For a complete list of AWS CLI commands and options, see the AWS CLI Command Reference.

Deploy Docker image to AWS ECR

The AWS ECR orb enables you to log into AWS, build, and then push a Docker image to AWS Elastic Container Registry with minimal config. See the orb registry page for a full list of parameters, jobs, commands and options.

Using the build-and-push-image job, as shown below requires the following env vars to be set: AWS_ECR_ACCOUNT_URL, ACCESS_KEY_ID, SECRET_ACCESS_KEY, AWS_DEFAULT_REGION. To take advantage of secrets masking, it is best practice to set environment variables at the project level or within a context.

version: 2.1

orbs:
  aws-ecr: circleci/aws-ecr@x.y.z # Use the AWS ECR orb in your config

workflows:
  build_and_push_image:
    jobs:
      - aws-ecr/build-and-push-image: # Use the pre-defined `build-and-push-image` job
          dockerfile: <my-Docker-file>
          path: <path-to-my-Docker-file>
          profile-name: <my-profile-name>
          repo: <my-ECR-repo>
          tag: <my-ECR-repo-tag> # default - latest

Update an AWS ECS instance

Use the AWS ECR and ECS orbs to easily update an existing AWS ECS instance.

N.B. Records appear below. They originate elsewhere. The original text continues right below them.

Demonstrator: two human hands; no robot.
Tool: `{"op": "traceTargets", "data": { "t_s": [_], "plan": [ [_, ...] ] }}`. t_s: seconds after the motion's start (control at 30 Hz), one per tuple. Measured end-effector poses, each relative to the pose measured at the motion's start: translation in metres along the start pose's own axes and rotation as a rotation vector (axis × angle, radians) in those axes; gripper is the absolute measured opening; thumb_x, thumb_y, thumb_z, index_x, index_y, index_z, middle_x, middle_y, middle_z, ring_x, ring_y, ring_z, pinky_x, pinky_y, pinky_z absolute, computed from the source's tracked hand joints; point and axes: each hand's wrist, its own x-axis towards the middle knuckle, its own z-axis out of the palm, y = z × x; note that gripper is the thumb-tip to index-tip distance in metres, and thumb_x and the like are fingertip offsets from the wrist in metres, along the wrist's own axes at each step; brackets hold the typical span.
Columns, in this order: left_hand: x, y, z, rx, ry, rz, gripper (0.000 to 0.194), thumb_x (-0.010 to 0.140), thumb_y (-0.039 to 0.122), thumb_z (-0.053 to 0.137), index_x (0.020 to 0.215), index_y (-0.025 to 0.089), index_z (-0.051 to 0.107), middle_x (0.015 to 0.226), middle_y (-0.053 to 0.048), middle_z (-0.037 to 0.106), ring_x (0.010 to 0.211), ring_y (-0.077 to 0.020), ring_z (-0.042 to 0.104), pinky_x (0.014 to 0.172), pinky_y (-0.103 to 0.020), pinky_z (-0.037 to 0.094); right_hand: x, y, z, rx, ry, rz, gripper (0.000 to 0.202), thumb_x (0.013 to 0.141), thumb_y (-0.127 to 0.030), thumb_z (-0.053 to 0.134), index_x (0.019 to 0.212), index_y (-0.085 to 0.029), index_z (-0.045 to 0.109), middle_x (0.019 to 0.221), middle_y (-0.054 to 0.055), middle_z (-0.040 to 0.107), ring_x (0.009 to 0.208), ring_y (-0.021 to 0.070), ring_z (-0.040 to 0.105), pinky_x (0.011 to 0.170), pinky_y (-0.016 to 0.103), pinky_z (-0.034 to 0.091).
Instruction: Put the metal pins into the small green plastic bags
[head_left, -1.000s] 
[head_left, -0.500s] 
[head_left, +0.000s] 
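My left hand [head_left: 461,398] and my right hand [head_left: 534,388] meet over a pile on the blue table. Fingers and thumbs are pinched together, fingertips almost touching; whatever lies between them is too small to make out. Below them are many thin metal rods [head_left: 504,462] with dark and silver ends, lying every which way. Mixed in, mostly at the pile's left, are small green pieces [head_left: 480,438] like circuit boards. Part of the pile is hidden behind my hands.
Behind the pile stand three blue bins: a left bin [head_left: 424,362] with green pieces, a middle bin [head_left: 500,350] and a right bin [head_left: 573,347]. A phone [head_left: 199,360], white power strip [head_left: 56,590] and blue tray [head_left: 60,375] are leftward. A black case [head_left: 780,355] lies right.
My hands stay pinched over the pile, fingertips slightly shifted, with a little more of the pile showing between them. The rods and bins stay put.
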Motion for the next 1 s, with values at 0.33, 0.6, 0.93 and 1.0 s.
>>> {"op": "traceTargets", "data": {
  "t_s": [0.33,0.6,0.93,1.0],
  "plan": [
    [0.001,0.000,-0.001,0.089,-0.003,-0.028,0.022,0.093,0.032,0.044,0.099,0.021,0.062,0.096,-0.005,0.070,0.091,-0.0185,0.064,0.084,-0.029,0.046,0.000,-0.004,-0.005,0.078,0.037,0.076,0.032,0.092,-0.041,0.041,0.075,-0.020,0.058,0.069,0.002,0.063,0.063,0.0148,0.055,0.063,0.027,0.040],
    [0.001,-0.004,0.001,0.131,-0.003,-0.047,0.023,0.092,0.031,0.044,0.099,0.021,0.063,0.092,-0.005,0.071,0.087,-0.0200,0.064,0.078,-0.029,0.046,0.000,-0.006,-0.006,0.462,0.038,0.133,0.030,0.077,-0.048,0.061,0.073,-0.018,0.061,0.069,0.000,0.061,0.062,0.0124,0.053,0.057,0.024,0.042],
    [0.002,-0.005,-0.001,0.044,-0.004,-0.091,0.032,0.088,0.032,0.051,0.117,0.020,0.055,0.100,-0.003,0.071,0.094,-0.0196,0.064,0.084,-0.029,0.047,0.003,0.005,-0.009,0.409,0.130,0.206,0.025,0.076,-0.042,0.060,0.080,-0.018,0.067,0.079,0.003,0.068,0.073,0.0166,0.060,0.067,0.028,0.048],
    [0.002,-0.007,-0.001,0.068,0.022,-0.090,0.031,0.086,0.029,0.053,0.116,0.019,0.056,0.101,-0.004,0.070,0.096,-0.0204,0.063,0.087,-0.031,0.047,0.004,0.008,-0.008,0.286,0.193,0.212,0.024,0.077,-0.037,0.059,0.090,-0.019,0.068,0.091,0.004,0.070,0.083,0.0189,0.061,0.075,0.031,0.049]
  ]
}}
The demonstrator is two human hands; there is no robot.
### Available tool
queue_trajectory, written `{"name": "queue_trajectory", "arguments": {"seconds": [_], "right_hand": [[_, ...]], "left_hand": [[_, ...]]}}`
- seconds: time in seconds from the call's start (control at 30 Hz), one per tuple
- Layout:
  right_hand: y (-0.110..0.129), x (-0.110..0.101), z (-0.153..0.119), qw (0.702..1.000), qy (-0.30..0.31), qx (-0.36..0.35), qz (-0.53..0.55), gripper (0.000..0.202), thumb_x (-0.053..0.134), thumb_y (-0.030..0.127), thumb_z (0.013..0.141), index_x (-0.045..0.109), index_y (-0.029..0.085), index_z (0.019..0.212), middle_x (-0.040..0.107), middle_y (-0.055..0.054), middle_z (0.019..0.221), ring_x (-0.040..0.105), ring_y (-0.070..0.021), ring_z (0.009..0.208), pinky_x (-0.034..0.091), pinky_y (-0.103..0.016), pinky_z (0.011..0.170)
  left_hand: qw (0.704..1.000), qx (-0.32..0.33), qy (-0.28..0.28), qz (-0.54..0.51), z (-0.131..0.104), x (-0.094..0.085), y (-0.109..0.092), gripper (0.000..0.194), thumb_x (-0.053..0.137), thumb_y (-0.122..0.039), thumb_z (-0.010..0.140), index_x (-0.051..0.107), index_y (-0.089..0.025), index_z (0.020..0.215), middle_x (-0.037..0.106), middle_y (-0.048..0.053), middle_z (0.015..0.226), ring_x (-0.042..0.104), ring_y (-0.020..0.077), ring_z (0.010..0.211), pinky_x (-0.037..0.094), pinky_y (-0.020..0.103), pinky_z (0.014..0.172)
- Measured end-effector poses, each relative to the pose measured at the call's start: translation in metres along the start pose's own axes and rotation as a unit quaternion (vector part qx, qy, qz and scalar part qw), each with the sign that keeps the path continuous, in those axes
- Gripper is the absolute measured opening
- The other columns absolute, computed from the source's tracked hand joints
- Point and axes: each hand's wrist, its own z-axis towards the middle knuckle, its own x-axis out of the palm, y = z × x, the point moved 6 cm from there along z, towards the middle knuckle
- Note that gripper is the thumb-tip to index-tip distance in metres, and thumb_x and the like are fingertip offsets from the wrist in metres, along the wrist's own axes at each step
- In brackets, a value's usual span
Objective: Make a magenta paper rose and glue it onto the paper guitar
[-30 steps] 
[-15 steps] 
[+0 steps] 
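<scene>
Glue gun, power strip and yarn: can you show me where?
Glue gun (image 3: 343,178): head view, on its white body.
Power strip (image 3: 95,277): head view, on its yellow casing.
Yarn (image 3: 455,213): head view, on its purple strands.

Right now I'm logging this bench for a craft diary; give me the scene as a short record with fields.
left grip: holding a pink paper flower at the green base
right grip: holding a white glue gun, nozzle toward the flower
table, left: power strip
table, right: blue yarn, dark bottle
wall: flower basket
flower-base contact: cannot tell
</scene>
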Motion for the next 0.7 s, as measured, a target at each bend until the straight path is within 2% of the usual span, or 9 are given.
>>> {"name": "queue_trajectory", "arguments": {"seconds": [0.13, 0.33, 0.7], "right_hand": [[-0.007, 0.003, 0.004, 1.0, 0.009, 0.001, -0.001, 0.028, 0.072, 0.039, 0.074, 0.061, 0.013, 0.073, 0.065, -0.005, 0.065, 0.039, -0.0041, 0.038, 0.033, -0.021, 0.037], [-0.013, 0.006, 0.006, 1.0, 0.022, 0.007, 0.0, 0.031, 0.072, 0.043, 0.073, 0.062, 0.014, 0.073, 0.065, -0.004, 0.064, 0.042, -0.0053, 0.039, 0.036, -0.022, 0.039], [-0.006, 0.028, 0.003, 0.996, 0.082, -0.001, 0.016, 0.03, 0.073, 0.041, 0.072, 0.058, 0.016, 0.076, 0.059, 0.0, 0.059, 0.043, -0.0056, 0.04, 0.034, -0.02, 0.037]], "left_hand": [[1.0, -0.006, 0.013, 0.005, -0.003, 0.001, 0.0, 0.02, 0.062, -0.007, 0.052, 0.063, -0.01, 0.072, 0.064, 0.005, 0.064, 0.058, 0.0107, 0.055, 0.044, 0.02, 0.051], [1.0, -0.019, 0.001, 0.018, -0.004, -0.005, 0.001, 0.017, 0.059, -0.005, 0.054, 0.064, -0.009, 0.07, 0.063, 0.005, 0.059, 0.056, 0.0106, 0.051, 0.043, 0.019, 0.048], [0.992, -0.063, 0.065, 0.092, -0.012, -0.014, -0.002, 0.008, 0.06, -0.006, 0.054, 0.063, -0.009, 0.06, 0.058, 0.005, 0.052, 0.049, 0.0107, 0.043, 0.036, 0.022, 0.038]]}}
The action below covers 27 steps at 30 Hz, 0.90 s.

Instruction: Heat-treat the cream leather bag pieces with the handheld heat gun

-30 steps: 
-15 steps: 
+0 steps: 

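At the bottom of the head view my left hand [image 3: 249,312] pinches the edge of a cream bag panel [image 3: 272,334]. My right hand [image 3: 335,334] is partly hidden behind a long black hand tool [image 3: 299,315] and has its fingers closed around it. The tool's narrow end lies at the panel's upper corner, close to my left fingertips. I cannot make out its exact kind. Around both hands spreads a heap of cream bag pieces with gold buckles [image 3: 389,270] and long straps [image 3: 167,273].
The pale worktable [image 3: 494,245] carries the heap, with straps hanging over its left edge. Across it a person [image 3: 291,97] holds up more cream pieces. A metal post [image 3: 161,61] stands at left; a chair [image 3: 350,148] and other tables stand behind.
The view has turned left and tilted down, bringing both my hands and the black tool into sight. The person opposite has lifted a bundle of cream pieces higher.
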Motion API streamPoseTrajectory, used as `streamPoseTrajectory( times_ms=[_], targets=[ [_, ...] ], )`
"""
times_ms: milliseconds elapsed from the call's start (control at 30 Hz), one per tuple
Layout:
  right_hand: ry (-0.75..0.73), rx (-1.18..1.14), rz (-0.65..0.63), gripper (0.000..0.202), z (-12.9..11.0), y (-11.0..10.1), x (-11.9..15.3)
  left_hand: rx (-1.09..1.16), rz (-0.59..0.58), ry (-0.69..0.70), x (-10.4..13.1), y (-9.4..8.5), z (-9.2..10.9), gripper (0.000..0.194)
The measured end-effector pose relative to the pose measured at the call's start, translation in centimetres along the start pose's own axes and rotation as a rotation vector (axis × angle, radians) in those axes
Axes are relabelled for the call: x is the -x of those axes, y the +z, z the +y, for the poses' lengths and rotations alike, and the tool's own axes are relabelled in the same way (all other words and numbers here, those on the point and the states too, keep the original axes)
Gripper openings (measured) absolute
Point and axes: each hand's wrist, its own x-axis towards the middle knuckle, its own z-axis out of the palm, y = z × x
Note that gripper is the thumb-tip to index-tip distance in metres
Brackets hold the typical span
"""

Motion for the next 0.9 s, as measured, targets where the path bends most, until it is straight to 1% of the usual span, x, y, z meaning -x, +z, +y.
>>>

Using the build-and-push-image job, as shown below requires the following env vars to be set: AWS_ECR_ACCOUNT_URL, ACCESS_KEY_ID, SECRET_ACCESS_KEY, AWS_DEFAULT_REGION. To take advantage of secrets masking, it is best practice to set environment variables at the project level or within a context.

version: 2.1

orbs:
  aws-ecr: circleci/aws-ecr@x.y.z # Use the AWS ECR orb in your config
  aws-ecs: circleci/aws-ecs@x.y.z # Use the AWS ECS orb in your config

workflows:
  build-and-deploy:
    jobs:
      - aws-ecr/build-and-push-image:
          dockerfile: <my-Docker-file>
          path: <path-to-my-Docker-file>
          profile-name: <my-profile-name>
          repo: ${MY_APP_PREFIX}
          tag: '${CIRCLE_SHA1}'
      - aws-ecs/deploy-service-update:
          requires:
            - aws-ecr/build-and-push-image # only run the deployment job once the build and push image job has completed
          family: '${MY_APP_PREFIX}-service'
          cluster-name: '${MY_APP_PREFIX}-cluster'
          container-image-name-updates: 'container=${MY_APP_PREFIX}-service,tag=${CIRCLE_SHA1}'

AWS CodeDeploy

The AWS CodeDeploy orb enables you to run deployments through AWS CodeDeploy.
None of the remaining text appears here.